WORK INSTRUCTION
Using the listing below, please gather every line containing the word "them".

▬▬▬▬▬▬

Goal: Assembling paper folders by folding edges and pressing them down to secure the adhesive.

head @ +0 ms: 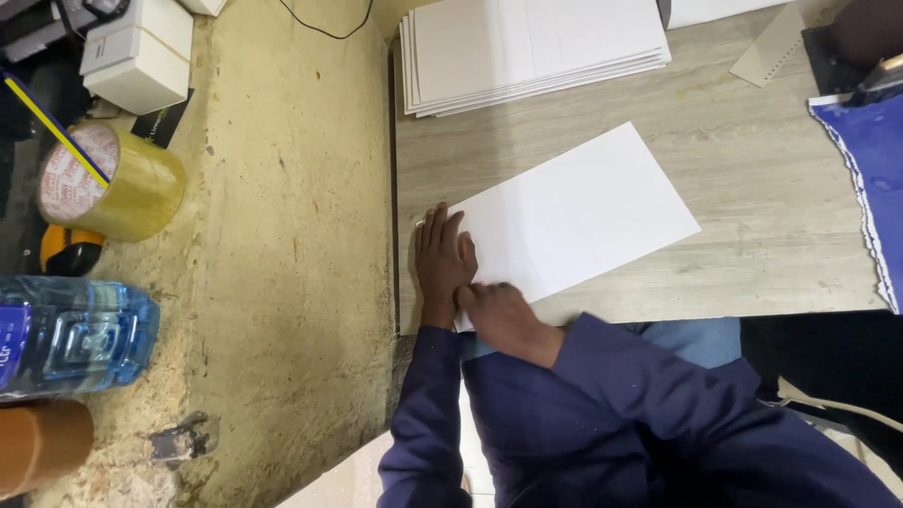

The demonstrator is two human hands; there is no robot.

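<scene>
White sheet (574,221) lies under two hands: left (442,259), right (499,315).

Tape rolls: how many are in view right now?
2. A large yellowish tape roll lies on the rough ledge at left; a brown roll sits at the lower-left edge, partly cut off. Others could be hidden beyond the frame.

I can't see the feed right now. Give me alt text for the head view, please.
Both hands press on the near corner of a white sheet on a wooden table, the left hand flat and the right hand beside it. A stack of white sheets lies beyond, a tape roll far left.
</scene>
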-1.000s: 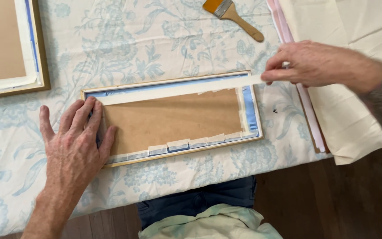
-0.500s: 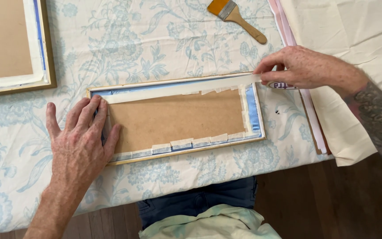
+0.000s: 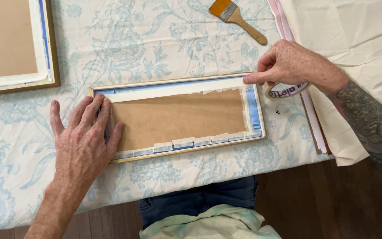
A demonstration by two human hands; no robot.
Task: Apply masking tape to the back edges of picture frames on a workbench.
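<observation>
A long wooden picture frame lies face down on the table, its brown backing board edged with blue and cream tape. My left hand lies flat on the frame's left end, fingers spread, pressing it down. My right hand is at the frame's upper right corner, holding a roll of masking tape. Its fingertips press a cream strip of tape that runs along the frame's top edge.
A second taped frame lies at the upper left. A wooden-handled paintbrush rests at the top. Cream sheets and a pink strip cover the table's right side. The floral tablecloth ends at the near edge above a wood floor.
My right hand has moved left and down, bringing the tape roll to the frame's upper right corner and laying the strip along the top edge. My left hand stays pressed on the frame.
</observation>
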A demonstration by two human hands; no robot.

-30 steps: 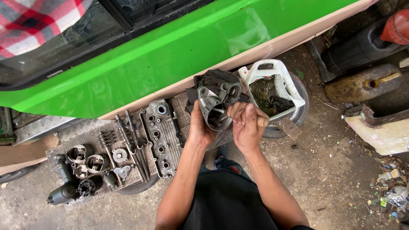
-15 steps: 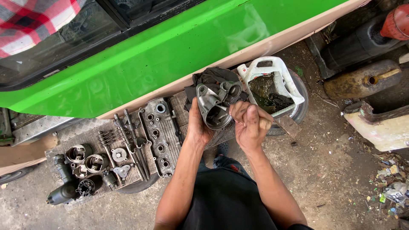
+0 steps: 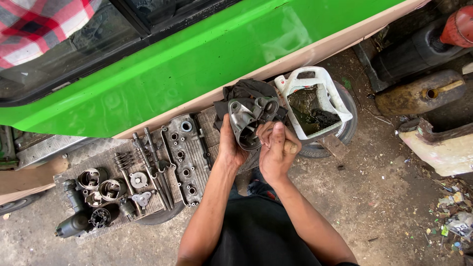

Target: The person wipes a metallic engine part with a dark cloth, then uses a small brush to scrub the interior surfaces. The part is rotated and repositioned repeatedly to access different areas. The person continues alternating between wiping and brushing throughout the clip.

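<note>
My left hand point(image 3: 229, 148) grips a grey cast-metal engine housing point(image 3: 249, 118) from its left side and holds it up in front of me. My right hand point(image 3: 276, 150) is closed around a wooden-handled tool point(image 3: 291, 147) and rests against the housing's lower right edge; the tool's working end is hidden behind my fingers. A dark rag point(image 3: 246, 91) lies just behind the housing. Right of it stands a cut-open white plastic jug point(image 3: 327, 86) holding dark oily liquid.
A metal plate point(image 3: 106, 157) on the left carries a cylinder head cover point(image 3: 185, 157), shafts, springs and round engine parts. A green vehicle body point(image 3: 197, 59) runs along the top. A tyre point(image 3: 347, 128) sits under the jug; dirty containers point(image 3: 419, 93) stand right on dirt ground.
My right hand has slid down and left along the housing, with the wooden handle now showing from my fist. The housing has turned slightly in my left hand.
</note>
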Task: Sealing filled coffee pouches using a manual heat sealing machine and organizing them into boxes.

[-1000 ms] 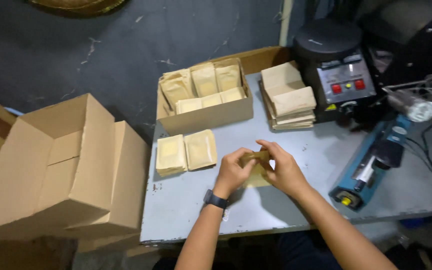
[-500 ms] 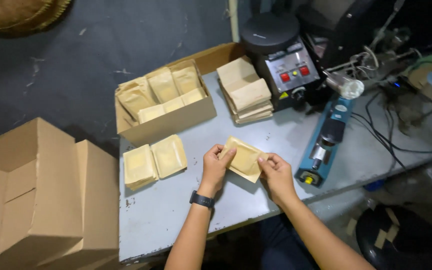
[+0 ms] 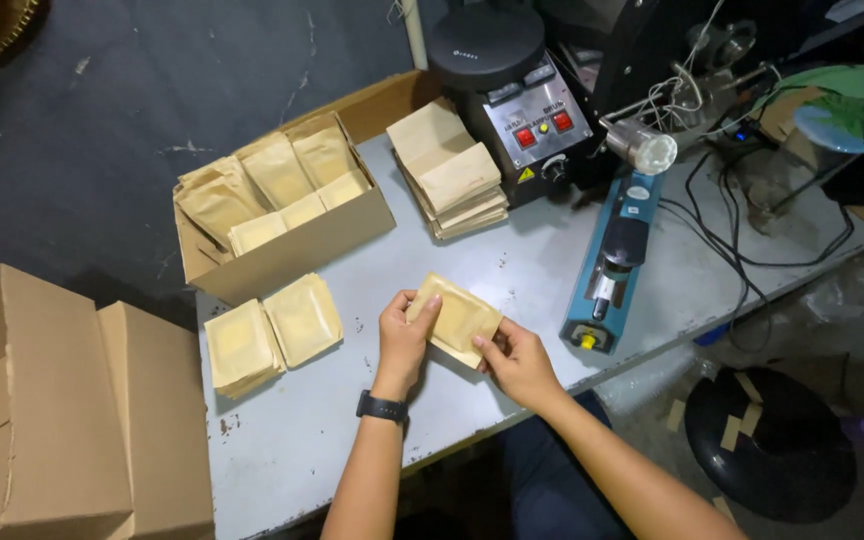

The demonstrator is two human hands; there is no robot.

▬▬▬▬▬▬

TASK SOLUTION
Goal: Assembling paper folders by folding edges and pressing them down to secure the adhesive.
Task: Sealing filled coffee pouches using a manual heat sealing machine and organizing them into boxes.

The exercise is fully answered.